Mother turns suddenly, as if spun round by a gust of wind. Her face looks pale in the slanting light. The wrinkles that begin at the corners of her eyes and the sides of her nose have deepened, and the skin under her chin has loosened. ‘What sort of a place is it, then?’ she asks.
‘There’s no other city like it,’ I reply. ‘There are more fountains there than there are houses in Turku, and Nevsky Prospect is so packed with carriages you can scarcely squeeze between them. There’s progress, well-being, plenty of rich folk. Not even Stockholm can compete.’
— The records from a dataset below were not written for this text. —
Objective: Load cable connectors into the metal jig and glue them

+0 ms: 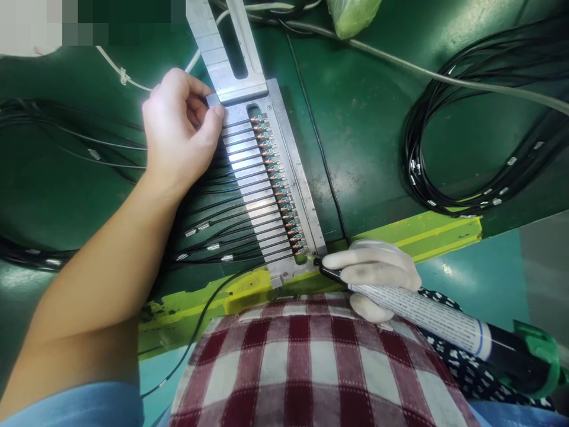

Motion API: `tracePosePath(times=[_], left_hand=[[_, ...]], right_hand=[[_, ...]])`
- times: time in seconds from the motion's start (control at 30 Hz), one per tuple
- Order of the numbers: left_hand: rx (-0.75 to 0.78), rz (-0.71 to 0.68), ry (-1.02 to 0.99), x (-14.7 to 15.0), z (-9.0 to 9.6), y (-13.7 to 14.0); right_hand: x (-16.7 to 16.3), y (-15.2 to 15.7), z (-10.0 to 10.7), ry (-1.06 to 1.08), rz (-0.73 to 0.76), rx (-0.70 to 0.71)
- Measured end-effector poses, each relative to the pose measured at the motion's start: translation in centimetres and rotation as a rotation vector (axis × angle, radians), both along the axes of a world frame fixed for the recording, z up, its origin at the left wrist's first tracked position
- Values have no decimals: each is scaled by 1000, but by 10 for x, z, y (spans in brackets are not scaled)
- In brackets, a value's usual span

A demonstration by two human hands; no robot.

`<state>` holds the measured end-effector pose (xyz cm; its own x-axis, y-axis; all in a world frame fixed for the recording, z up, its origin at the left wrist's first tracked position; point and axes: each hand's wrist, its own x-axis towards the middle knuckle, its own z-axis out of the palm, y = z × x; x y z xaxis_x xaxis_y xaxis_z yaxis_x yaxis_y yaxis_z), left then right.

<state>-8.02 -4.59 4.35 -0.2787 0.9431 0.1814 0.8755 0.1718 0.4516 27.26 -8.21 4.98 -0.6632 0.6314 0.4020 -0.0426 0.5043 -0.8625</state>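
A metal fixture [249, 172] lies slanted on the green bench, its hinged lid [222, 53] swung up at the far end. Several black cables [240, 155] cross it side by side in slots, their stripped ends with orange wires and small connectors [276, 176] lined up over a long opening. My bare left hand [184, 127] pinches the fixture's upper left corner between thumb and fingers. In my right hand [377, 273], gloved in white, is a labelled dispensing syringe [413, 308] with a black front and green rear. Its tip is by the lowest connector, at the near end; whether it touches is unclear.
Coiled black cables [411, 148] with small white tags lie at the right, and more cables [40, 255] at the left. A grey hose [400, 62] runs across the back near a yellow-green plastic bag [353, 15]. Yellow tape [440, 237] marks the bench's front edge.
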Motion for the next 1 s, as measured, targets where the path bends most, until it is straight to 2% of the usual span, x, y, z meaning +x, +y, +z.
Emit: tracePosePath(times=[0.17,0.27,0.33,0.43,0.53,0.6,0.67,0.73,0.8,0.9,1.0], left_hand=[[23,-14,2,-2,-3,1],[32,-1,-4,-3,-9,3],[53,16,-3,-3,-13,2],[40,54,25,-2,-14,3],[-123,59,99,1,1,5],[-213,25,199,12,22,7],[-227,-20,345,33,47,13],[-203,-67,479,64,67,28],[-174,-119,524,97,77,56],[-193,-104,465,134,74,119],[-237,-19,389,145,67,171]], right_hand=[[-4,3,0,68,28,25],[-5,4,2,92,-4,20],[-4,5,7,124,-17,-50],[-2,9,16,170,-11,-309],[-5,28,25,289,-57,-554],[-9,52,32,392,-102,-602],[-13,82,40,489,-151,-605],[-15,113,45,599,-193,-592],[-14,139,46,704,-242,-592],[-8,159,41,780,-266,-653],[-1,160,34,770,-244,-696]])
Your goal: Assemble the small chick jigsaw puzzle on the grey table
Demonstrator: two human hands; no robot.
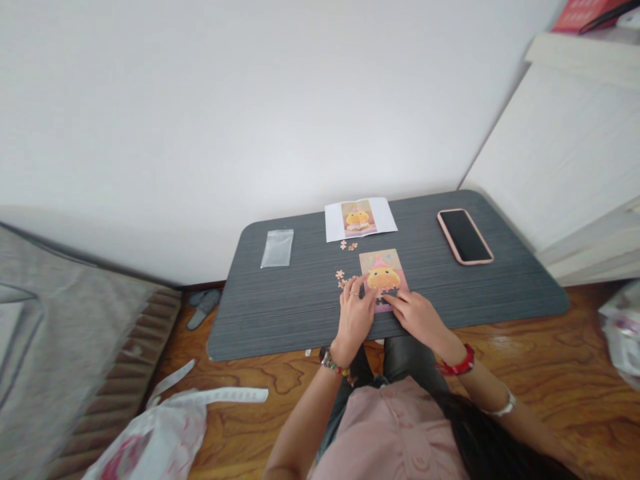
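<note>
A jigsaw puzzle with a yellow cartoon character in a pink hat lies on the dark table, its upper part filled in and dark gaps showing in the lower part. My left hand rests at its left edge, fingers spread and the thumb reaching over the puzzle. From the right, my right hand has its fingertips closed at a small puzzle piece over the gaps; the fingers partly cover it. Loose pieces lie left of the puzzle, some partly behind my left hand.
Behind the puzzle lies a creased reference sheet with the same picture, two loose pieces before it. A clear plastic bag is at the left, a phone at the right of the table. A white bag lies on the floor.
</note>
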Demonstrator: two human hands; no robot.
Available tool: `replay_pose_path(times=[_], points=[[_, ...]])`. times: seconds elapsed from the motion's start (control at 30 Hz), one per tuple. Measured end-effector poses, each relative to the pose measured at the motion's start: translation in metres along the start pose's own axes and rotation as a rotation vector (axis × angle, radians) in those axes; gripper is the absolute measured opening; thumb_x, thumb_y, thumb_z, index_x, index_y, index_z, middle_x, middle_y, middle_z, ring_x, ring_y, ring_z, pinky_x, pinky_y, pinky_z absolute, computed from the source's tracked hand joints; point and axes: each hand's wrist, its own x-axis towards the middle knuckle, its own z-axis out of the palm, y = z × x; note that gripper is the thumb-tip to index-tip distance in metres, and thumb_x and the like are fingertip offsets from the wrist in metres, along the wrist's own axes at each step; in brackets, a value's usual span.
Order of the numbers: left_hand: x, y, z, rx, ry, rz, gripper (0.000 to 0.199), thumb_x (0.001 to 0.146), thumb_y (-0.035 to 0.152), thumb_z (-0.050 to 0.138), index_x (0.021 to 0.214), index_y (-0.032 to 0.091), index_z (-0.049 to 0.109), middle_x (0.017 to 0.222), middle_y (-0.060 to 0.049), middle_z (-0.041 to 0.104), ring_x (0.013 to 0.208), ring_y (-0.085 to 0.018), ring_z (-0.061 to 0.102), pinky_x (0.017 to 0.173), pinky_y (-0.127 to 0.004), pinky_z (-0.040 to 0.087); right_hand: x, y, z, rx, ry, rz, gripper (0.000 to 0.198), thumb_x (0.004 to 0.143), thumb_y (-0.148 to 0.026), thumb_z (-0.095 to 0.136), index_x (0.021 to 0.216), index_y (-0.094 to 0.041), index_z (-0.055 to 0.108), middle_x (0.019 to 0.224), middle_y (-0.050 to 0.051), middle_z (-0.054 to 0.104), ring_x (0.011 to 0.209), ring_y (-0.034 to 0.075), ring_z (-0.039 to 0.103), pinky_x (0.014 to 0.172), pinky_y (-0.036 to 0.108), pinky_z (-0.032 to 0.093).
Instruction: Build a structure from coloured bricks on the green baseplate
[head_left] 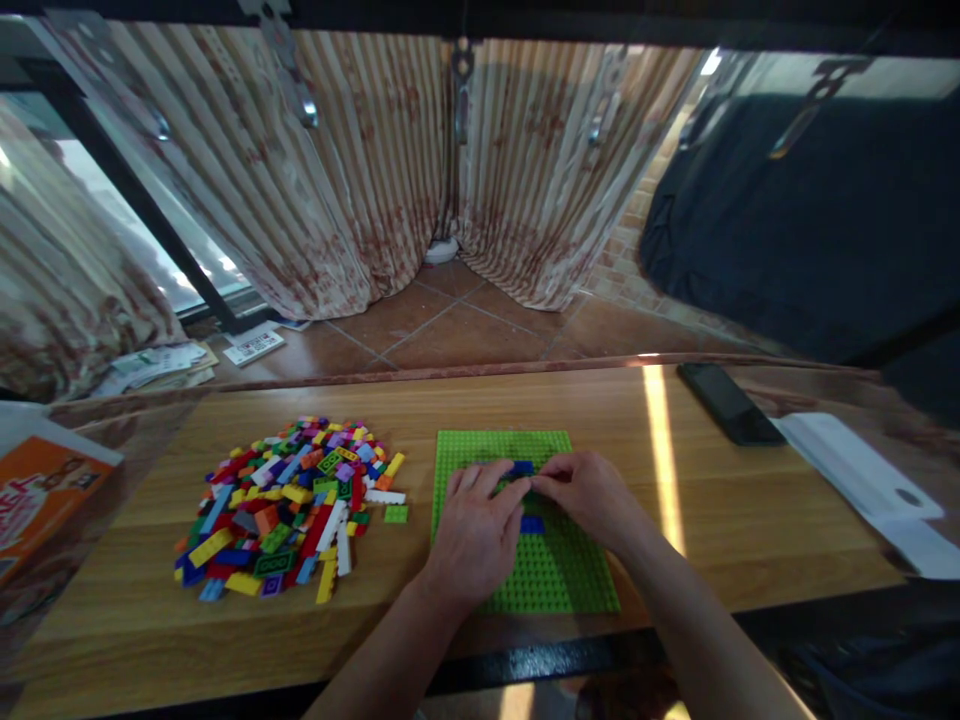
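A green studded baseplate (559, 585) lies on the wooden table in front of me. My left hand (480, 525) rests over its left half with fingers bent, the tips close to a blue brick (521, 467) on the upper part of the plate. From the right, my right hand (589, 492) meets it in a pinch, thumb and index finger pressed together beside that brick. Whatever lies between the fingertips of both hands is too small and covered to make out. Below them, a second blue brick (532, 525) sits on the plate, partly hidden by the left hand.
A large pile of mixed bricks (292, 505) lies left of the plate, with a small light green brick (396, 514) at its edge. Toward the right are a black phone (731, 405) and a white flat object (862, 470). An orange and white package (49, 490) is at far left.
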Motion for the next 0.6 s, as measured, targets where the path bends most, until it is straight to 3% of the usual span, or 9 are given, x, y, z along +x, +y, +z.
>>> replay_pose_path(times=[0.6], points=[[-0.001, 0.0064, 0.0032, 0.039, 0.012, -0.022, 0.023, 0.092, 0.018, 0.049, 0.105, 0.018, 0.068, 0.128, -0.008, 0.061, 0.112, -0.026, 0.054, 0.097, -0.048, 0.044, 0.0091, 0.0083, -0.0006, 0.117, -0.091, 0.014, 0.021, 0.075, -0.037, 0.067, 0.066, -0.019, 0.073, 0.052, 0.0, 0.063, 0.047, 0.012, 0.055, 0.048, 0.023, 0.038]])
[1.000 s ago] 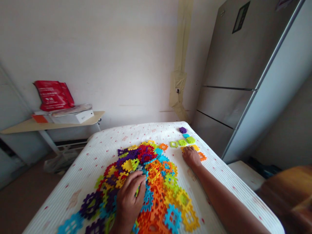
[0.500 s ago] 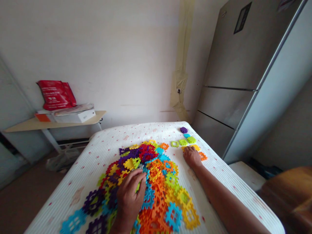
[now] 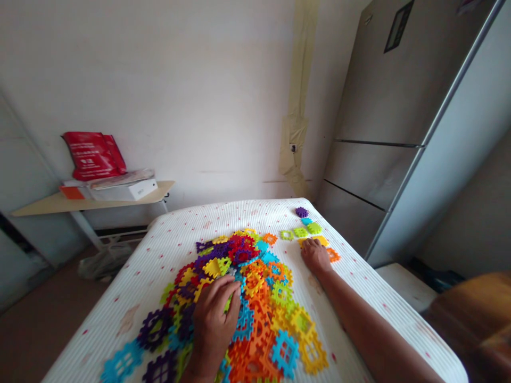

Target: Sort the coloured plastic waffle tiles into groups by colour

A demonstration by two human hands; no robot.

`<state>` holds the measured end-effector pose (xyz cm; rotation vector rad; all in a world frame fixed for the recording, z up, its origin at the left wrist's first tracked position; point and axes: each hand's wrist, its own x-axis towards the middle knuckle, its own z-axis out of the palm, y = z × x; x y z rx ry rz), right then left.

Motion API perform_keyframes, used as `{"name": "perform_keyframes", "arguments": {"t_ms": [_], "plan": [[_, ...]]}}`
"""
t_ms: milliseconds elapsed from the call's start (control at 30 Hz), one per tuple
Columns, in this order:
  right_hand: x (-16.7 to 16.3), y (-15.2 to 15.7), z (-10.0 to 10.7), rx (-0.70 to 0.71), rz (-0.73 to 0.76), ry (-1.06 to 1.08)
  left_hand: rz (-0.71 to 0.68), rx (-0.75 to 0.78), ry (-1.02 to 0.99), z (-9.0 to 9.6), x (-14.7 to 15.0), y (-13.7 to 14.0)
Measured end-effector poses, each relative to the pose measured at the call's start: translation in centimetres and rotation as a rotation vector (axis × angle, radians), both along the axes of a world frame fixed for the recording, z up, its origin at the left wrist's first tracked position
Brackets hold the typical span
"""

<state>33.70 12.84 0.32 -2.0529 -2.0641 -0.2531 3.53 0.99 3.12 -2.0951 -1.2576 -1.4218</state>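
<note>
My left hand [image 3: 215,311] is over a pile of colourful toothed plastic building tiles, its fingers curled and the thumb near the index fingertip. Whether a tile is between those fingers is hidden. Beneath and around it are purple tiles [image 3: 154,329], orange tiles [image 3: 255,319] and blue tiles [image 3: 285,352]. My right hand [image 3: 315,256] reaches to the far right of the table, fingers bent down onto a yellow tile [image 3: 321,241]. Beside its wrist an orange tile [image 3: 334,255] lies flat. Just beyond are several green tiles [image 3: 301,232], a blue tile [image 3: 306,221] and purple tiles [image 3: 302,212].
A white ribbed cloth [image 3: 131,276] with red dots covers the table. A grey fridge [image 3: 371,122] stands close on the right. At the left, a side table [image 3: 43,206] bears a white box [image 3: 138,190] and a red bag [image 3: 91,157].
Both hands keep nearly the same place and pose. The whole view has shifted very slightly; no tile has visibly moved.
</note>
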Motion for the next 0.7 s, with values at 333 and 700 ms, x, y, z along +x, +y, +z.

Her eyelids don’t flicker. ‘If it’s so grand there, wouldn’t you have been better off staying?’
I will not lose my temper; I will not give her the satisfaction. I answer, ‘Yes, of course, but history’s being made. Good men are needed here, now that we’re lucky enough to be part of the Empire.’
‘Lucky, you say?’
‘Call it luck, or else the Emperor doing us a favour out of the goodness of his heart. Of course, many of the local peasants haven’t yet grasped this.’
‘But you were right to return to the peasants?’
‘I’ve already said so.’
She turns her back on me again. I move to the table. I draw a line in the dust shrouding it. Has the new maid been engaged only to receive free board? Mother begins nervously fingering those foolish porcelain knick-knacks collected on top of the chest of drawers: angels and horses and sheep and unicorns. Grotesque reminders of her urban childhood, long since lost. Though there is still something childlike about her, always will be. I would bet my boots she is itching to grab that bottle on the side table. So I go and pour myself a drink.
‘I hear Erik is in Vaasa with Mauri,’ I say. ‘The Farmhand told me.’